El escudo humano de los 50 mil salvados
En estos nueve meses, un contingente de 200 mil personas ha encarado la pandemia, día tras día. En turnos de 24 horas y con trajes que cubren cada poro de sus cuerpos, los 18 mil trabajadores de las UCI aprendieron a combatir el virus y a torcer funestos pronósticos. A recibir pacientes críticos y sacarlos, recuperados. Pero también a soltar y despedirse. Acompañando, de la mano, los últimos minutos. Cuentan que han aprendido a reírse con los ojos. A guiñarlos como saludo. A fruncirlos para dar ánimos. Y a consolar con la mirada.
Ataviados de pie a cabeza con trajes aislantes, están conscientes de que los gestos de sus manos y la expresión que atraviesa los protectores oculares puede calmar la angustia de los enfermos que esperan, impacientes, la remisión del agresivo virus que les roba el aliento. Y las fuerzas.

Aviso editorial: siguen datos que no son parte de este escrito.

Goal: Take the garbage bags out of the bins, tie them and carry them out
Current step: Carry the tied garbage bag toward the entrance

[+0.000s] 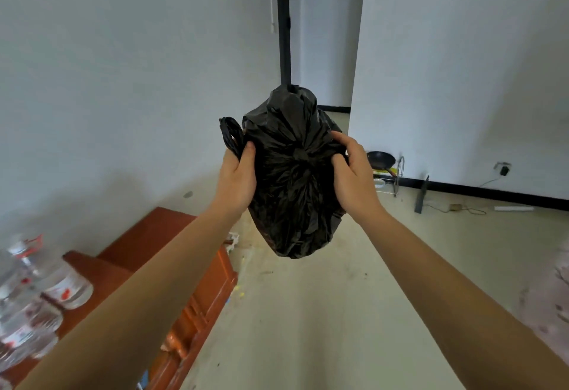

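Head view: the bag (292, 180) hangs between the fingers of both hands, above the floor (308, 312). Fingers (249, 151) of the left hand (238, 177) pinch its handle loop (229, 132); the right hand (354, 180) grips bunched plastic opposite.

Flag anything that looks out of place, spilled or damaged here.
Small scraps litter the floor beside the wooden cabinet, and a pan and rack sit on the floor by the right wall. The garbage bag, held by the left hand and right hand, shows no tear or leak.
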Action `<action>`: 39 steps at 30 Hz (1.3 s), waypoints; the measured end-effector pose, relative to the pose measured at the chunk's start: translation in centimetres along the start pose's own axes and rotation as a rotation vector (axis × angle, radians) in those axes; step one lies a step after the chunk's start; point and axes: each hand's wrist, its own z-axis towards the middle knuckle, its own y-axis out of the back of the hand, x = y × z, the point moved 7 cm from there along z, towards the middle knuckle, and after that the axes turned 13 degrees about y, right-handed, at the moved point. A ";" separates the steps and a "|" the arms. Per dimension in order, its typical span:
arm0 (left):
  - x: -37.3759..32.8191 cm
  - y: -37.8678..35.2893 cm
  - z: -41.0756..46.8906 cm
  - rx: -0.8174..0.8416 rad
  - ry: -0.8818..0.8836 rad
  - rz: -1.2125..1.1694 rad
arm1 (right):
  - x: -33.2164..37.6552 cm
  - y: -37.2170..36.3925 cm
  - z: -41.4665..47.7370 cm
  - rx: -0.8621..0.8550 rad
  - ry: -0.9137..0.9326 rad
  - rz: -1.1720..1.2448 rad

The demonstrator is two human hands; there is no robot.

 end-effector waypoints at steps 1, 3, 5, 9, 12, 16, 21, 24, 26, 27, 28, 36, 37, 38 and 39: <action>0.0 -0.9 2.7 -0.003 0.002 0.005 | -1.6 -0.3 2.6 0.005 -0.005 0.000; 0.3 -2.2 7.9 -0.007 0.017 0.017 | -4.8 -1.2 7.6 0.007 -0.027 0.023; 0.9 -3.0 12.7 -0.010 0.034 0.014 | -7.8 -2.7 12.0 0.012 -0.033 0.066; 2.8 -4.2 22.8 -0.037 0.062 -0.009 | -14.3 -6.3 19.6 0.050 -0.048 0.095; 5.0 -4.9 31.0 -0.037 0.056 -0.011 | -19.8 -9.6 25.4 0.067 -0.054 0.086; 7.9 -5.0 42.4 -0.008 0.051 -0.007 | -27.4 -15.0 33.9 0.087 -0.065 0.084; 11.0 -5.0 56.8 -0.016 0.123 0.004 | -35.8 -21.4 44.9 0.170 -0.105 0.057; 12.2 -6.7 64.3 0.009 0.177 -0.009 | -40.5 -23.3 50.2 0.171 -0.154 0.041; 13.1 -8.4 68.7 0.044 0.190 0.004 | -44.2 -23.7 53.2 0.140 -0.203 0.026; 13.7 -9.2 71.2 0.051 0.202 0.017 | -46.3 -24.1 54.8 0.128 -0.221 0.018; 14.4 -10.1 73.7 0.053 0.213 0.033 | -48.4 -24.5 56.3 0.124 -0.234 0.014; 17.8 -17.7 97.1 0.033 0.231 0.053 | -66.2 -29.7 74.0 0.168 -0.281 0.061; 17.9 -18.7 100.1 0.021 0.250 0.048 | -68.1 -30.2 76.7 0.171 -0.289 0.063; 17.7 -19.6 103.2 0.014 0.258 0.053 | -69.8 -30.7 79.6 0.173 -0.295 0.065; 17.3 -20.5 106.1 0.010 0.259 0.063 | -71.5 -31.1 82.4 0.169 -0.300 0.073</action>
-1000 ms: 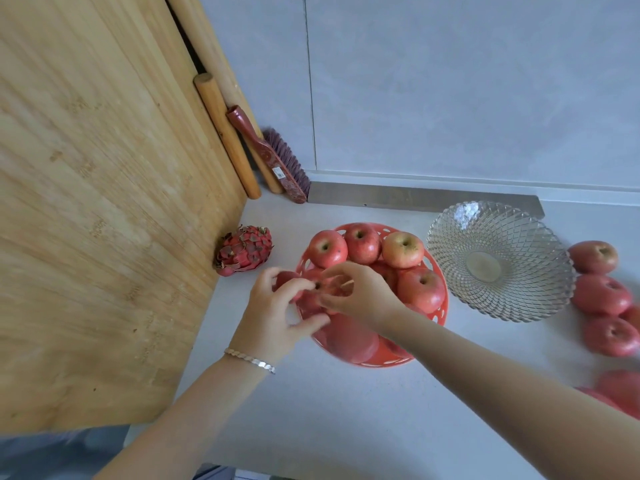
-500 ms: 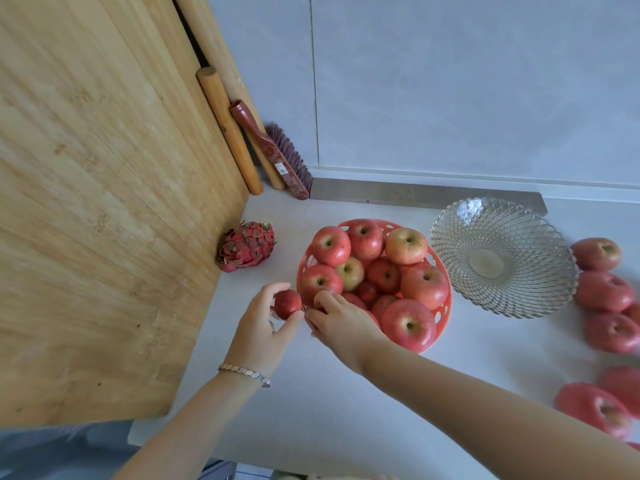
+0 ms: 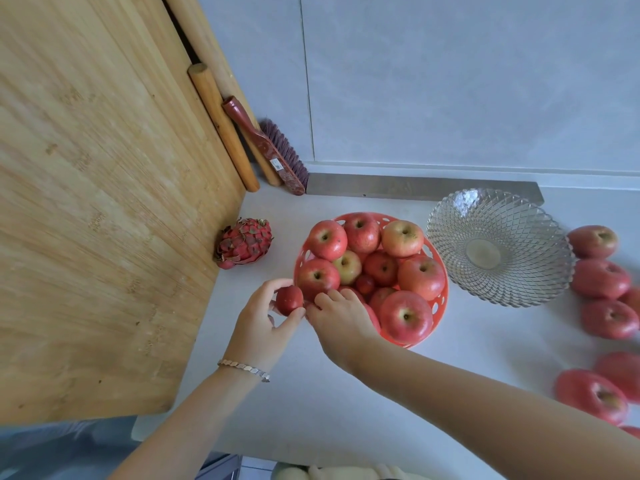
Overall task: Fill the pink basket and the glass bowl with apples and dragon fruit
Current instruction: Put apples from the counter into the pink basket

“Estos pacientes, tan graves, despiertan débiles, tristes. Y los equipos trabajan mucho lo afectivo, en tirarlos para arriba y explicarles que esto es transitorio, que los vamos a sacar adelante”, cuenta Tomás Regueira, expresidente de la Sociedad de Medicina Intensiva. Y añade: “El equipo pone su corazón en que el paciente confíe en que está de salida, que queda un largo camino, pero que lo peor ya pasó. El cariño del personal es clave para sacarlos adelante”.
Son casi 50 mil las personas que han sido hospitalizadas en el país por Covid-19. No todas salieron con vida. Y en el otro extremo, 200 mil funcionarios de salud, 18 mil de
ellos en las UCI, son el escudo humano de esta pandemia.
Y en esos equipos, por momentos, ha permeado la tristeza, la desolación y la rabia. También han tenido miedo: la enfermedad no distingue oficios y ya ha infectado a 38 mil de ellos. Y 75 no resistieron.
“Ha sido un año muy duro por el trabajo físico. Y de mucha pena compasiva. Las circunstancias de esta pandemia son realmente difíciles; los pacientes están solos y el personal se convierte en su familia. Los funcionarios, en todo el país, han impedido las muertes solitarias. Han acompañado e incluso rezado en los últimos momentos de abuelos, madres, padres o hijos, que se han ido en ausencia de sus seres queridos. Los he visto llorar al lado de sus cuerpos, tomados de las manos. Es cierto que han sido meses muy duros en lo emocional y sicológico, pero profundamente cargado en lo espiritual y lo humano”, relata Luis Castillo, jefe de la Unidad de Pacientes Críticos del Hospital Barros Luco.
A las 8.00 cesa labores el “turno saliente”. Se encaminan a sus casas, con los surcos de las mascarillas plasmados en el rostro. Con pesadumbre, a veces; con esperanza, otras.
Y en la recepción de los servicios los detienen pequeñas sorpresas: ha llegado carta de un paciente que salió de alta; globos y chocolates de una familia o dibujos de niños que ya se curaron del Covid. Las abuelas que han vuelto a sus casas regresan con tortas y galletas. Algunas con tejidos y bordados, detalles que prometieron a sus cuidadoras durante sus estadías. Y la lista es larga.
En el invierno, cuando las salas UCI estaban atestadas, también se agolpaban regalos de privados: desde zapatillas para descansar los pies a cremas para evitar la resequedad del alcohol, pasando por pizzas y sándwiches.
“La gratitud llega a ser insuficiente para lo que expresan los pacientes y sus familiares. Esto es la realidad de los funcionarios, y un soplo de vida es el mejor aliciente para seguir y aguantar días de tanta tristeza”, dice Castillo.
Maritza Navea, directora del Departamento de Enfermería de Clínica Alemana, también repara en el sentimiento que los pacientes retornan. “Haciendo a un lado lo malo, estos han sido los días más lindos que hemos vivido como enfermeras, porque hemos podido realmente mostrar lo que somos, para lo que realmente estamos y lo que hacemos: entregar el corazón y acompañar a la gente cuando sufre. Más allá de la tecnología, las máquinas y los equipos: tomar sus manos, hablares, mirarlos a los ojos y tener de vuelta toda esa gratitud que hemos recibido”.